Colorectal cancer is the third most common cancer in the United States and the second leading cause of death from cancer. Colorectal cancer affects people in all racial and ethnic groups and is most often found in people age 50 and older.
It was early 1999 when colon cancer started making waves across the country. Jay Monahan, NBC News legal analyst and husband of the beloved Katie Couric, had recently lost his battle with the disease and the National Colorectal Cancer Roundtable was just getting off the ground.
In 2000, Congress designated March as National Colon Cancer Awareness Month, along with then President Bill Clinton, who signed a White House Proclamation officially designating the month.
The good news?
If everyone age 50 and older were screened regularly, 6 out of 10 deaths from colorectal cancer could be prevented. Communities, health professionals, and families can work together to encourage people to get screened.

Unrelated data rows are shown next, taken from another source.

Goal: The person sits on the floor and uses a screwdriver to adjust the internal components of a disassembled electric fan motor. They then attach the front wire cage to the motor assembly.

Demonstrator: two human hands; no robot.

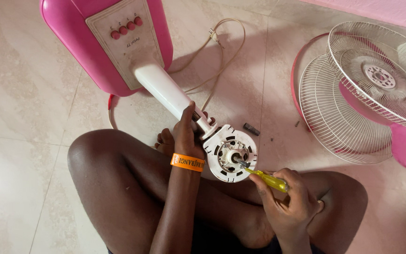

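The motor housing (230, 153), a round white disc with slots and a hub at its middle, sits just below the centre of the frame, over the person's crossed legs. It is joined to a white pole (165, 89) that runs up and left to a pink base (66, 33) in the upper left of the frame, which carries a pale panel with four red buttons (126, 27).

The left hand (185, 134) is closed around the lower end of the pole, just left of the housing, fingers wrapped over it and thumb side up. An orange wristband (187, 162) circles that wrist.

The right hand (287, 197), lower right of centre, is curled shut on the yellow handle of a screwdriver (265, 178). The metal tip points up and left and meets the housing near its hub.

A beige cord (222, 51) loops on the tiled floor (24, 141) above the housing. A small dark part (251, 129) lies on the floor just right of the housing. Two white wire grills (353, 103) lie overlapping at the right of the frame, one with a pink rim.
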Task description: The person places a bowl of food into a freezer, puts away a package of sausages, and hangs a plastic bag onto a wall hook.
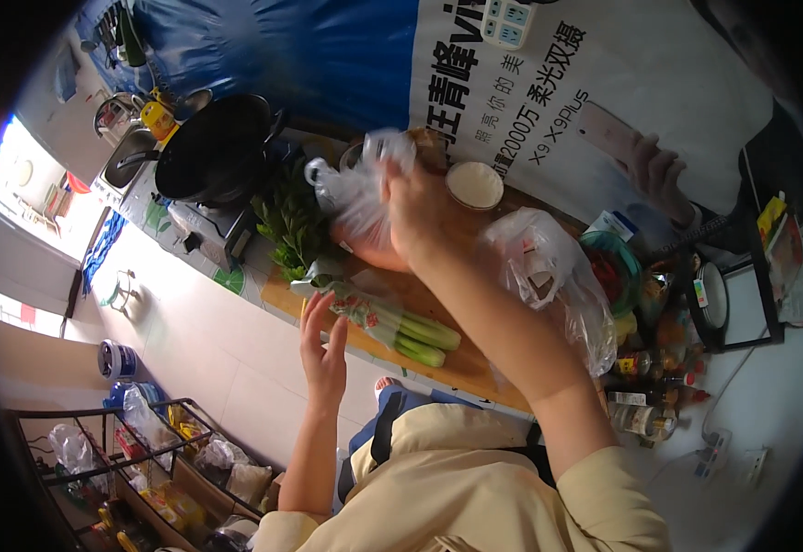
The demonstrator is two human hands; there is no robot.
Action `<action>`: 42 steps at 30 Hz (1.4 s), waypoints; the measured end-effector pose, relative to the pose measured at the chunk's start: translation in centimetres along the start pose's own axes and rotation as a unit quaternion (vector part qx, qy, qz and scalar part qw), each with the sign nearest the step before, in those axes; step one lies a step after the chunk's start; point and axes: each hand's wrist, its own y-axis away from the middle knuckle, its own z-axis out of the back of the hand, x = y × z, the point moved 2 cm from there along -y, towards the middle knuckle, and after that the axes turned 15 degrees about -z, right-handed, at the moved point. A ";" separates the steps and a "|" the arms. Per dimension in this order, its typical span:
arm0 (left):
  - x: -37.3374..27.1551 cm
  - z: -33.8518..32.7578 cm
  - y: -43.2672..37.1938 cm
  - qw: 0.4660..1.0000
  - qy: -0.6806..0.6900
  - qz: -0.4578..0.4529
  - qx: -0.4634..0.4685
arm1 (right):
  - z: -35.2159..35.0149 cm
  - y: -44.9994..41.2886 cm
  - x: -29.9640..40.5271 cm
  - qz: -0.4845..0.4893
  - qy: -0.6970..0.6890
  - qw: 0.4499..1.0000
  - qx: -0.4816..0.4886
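My right hand [407, 207] grips the gathered top of a thin clear plastic bag [357, 186]. Something pinkish-orange [374, 254] shows at the bag's lower part; I cannot tell what it is. A bunch of celery [428, 331] in a printed plastic sleeve [367, 310] lies on the wooden board [467, 369], its leaves [291, 228] towards the wok. My left hand [324, 352] is raised beside the sleeve's near side, fingers apart and holding nothing. Just beyond my right hand sits a bowl of white contents [474, 185].
A black wok [212, 152] stands on a stove at the left, near the sink [129, 155]. On the right are a white plastic bag [539, 255], a teal basin [615, 269] and several bottles [643, 421]. A metal rack [98, 476] holds packages at lower left.
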 end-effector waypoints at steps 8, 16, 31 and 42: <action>2.5 -1.4 2.2 0.998 -0.011 0.054 0.024 | 8.4 1.6 -6.5 0.046 0.218 0.973 -0.061; -0.1 -7.2 0.5 0.995 0.085 0.000 0.058 | 11.7 15.3 0.2 0.226 0.470 0.853 -0.001; -8.1 -17.2 -1.2 0.895 -0.342 -0.268 0.097 | 35.4 10.8 -7.5 0.117 0.550 0.783 -0.267; -11.0 -16.9 2.3 0.942 -0.136 -0.212 0.222 | 33.5 6.7 -6.2 -0.041 0.632 0.746 -0.208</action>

- Excessive alcohol consumption
- High consumption of red meat and processed meat
- Low physical activity
- Nutrient deficiencies such as folate and vitamin B6
- High BMI (body mass index)
- Low vegetable consumption
How can Colorectal Cancer Awareness Month make a difference?

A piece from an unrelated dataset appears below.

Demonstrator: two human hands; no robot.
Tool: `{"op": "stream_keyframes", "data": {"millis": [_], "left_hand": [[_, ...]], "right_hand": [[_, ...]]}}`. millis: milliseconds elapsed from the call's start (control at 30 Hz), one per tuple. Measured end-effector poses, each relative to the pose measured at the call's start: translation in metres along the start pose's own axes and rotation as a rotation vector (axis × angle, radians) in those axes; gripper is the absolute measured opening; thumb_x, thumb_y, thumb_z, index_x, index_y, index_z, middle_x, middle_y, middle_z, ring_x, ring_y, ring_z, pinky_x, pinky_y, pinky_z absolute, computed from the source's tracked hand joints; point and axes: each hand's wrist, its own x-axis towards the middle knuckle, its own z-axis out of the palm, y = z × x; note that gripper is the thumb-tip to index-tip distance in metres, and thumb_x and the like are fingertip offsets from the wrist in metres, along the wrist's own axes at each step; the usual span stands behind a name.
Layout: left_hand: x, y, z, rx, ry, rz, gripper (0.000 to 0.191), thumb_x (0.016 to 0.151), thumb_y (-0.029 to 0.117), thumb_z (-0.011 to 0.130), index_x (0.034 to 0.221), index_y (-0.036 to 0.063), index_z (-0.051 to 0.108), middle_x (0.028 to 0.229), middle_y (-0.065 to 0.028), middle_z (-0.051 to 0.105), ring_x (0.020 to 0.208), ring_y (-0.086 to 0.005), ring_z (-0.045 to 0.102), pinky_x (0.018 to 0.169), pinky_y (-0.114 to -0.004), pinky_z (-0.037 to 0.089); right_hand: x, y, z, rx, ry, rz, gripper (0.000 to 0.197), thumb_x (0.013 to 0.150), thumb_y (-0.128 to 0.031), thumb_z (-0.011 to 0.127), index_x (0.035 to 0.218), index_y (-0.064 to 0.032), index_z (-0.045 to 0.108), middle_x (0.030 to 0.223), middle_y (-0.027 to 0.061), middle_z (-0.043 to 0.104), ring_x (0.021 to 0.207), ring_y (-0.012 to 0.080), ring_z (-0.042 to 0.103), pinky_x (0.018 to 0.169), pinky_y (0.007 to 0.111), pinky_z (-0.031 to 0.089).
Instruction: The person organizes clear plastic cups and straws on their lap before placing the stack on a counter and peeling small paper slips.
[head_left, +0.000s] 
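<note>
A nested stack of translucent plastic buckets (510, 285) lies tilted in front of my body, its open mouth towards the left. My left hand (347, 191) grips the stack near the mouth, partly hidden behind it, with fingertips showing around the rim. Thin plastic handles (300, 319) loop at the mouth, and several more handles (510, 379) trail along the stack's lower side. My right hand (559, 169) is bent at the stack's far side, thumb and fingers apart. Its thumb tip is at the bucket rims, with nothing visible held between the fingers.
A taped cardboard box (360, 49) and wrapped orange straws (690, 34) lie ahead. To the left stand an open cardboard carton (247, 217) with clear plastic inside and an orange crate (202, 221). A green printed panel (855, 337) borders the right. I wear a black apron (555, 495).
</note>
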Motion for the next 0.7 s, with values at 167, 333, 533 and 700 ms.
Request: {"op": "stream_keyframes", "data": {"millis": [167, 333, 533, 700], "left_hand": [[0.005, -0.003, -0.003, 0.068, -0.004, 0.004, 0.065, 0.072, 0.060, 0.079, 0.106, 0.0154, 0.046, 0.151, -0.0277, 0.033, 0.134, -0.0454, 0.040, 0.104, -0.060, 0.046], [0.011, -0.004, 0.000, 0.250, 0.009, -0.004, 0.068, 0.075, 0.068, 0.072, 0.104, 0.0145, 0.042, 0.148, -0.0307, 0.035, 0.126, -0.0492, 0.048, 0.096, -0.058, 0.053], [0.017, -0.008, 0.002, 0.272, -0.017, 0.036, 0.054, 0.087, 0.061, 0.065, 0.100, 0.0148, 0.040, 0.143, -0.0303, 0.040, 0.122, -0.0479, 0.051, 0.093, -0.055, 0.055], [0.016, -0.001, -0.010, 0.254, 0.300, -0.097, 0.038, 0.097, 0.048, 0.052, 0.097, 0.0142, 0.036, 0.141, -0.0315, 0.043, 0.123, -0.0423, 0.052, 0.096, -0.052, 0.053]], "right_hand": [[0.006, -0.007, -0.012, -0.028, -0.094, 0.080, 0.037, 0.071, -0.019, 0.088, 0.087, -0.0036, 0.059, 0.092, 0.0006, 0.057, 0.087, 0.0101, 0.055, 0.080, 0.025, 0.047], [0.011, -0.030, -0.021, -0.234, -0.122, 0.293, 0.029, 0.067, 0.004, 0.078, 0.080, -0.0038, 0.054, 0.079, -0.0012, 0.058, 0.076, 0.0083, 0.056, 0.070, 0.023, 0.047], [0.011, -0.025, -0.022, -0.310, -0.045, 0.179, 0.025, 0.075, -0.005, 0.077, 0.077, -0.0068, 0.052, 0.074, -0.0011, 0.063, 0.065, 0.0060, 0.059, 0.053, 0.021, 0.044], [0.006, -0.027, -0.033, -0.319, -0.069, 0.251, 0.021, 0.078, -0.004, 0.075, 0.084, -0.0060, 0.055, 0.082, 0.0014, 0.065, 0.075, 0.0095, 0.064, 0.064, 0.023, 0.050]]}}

We can use this month to raise awareness about colorectal cancer and take action toward prevention. Communities, organizations, families, and individuals can get involved and spread the word.
Here are just a few ideas:
- Encourage families to get active together – exercise may help reduce the risk of colorectal cancer.
- Talk to family, friends, and people in your community about the importance of getting screened for colorectal cancer starting at age 50.
- Ask doctors and nurses to talk to patients age 50 and older about the importance of getting screened.